Additionally, the light L emitted from the LED member 140 may pass through the optical module 300, be refracted, and then proceed to the inner layer 23 or the indoor space 30. Accordingly, the vehicle lighting device 10 according to an embodiment of the present invention can generate various types of images, such as point light emission and light emission by optical members, in the inner layer 23 or the interior space 30.

Hereinafter, various images formed by the vehicle lighting fixture 10 according to an embodiment of the present invention will be described as examples with reference to FIGS. 8 to 12.

Referring to FIG. 8, an example in which an image in the form of a star cluster is formed by the vehicle lighting fixture 10 according to an embodiment of the present invention is shown.

In the above embodiment, some of the plurality of LED members 140 are turned on or blinking, and the rest of the plurality of LED members 140 are turned off. At this time, some of the LED members 140 that are turned on or blinking and the remaining LED members 140 that are turned off may be selected at random.

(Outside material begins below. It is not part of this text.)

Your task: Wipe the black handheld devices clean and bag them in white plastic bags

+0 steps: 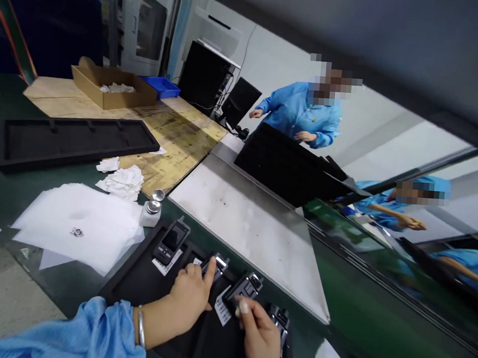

In addition, the color, brightness, saturation, luminance, illuminance, luminance and irradiation angle, blinking status, etc. of the light L emitted from some of the LED members 140 that are turned on can be controlled independently of each other. Accordingly, images formed by the light L emitted from the LED member 140 also have various forms, thereby improving the sense of reality.

Referring to FIG. 9, an example in which images of various geometric shapes are formed on the vehicle lighting fixture 10 according to an embodiment of the present invention is shown.

That is, in the illustrated embodiment, a triangular image is formed on the upper left, a star-shaped image is formed on the central part, and a circular image is formed on the lower right.

In the above embodiment, some of the plurality of LED members 140 are turned on, and others of the plurality of LED members 140 are turned off. At this time, some of the LED members 140 that are turned on and the remaining LED members 140 that are turned off may be determined to correspond to the shape.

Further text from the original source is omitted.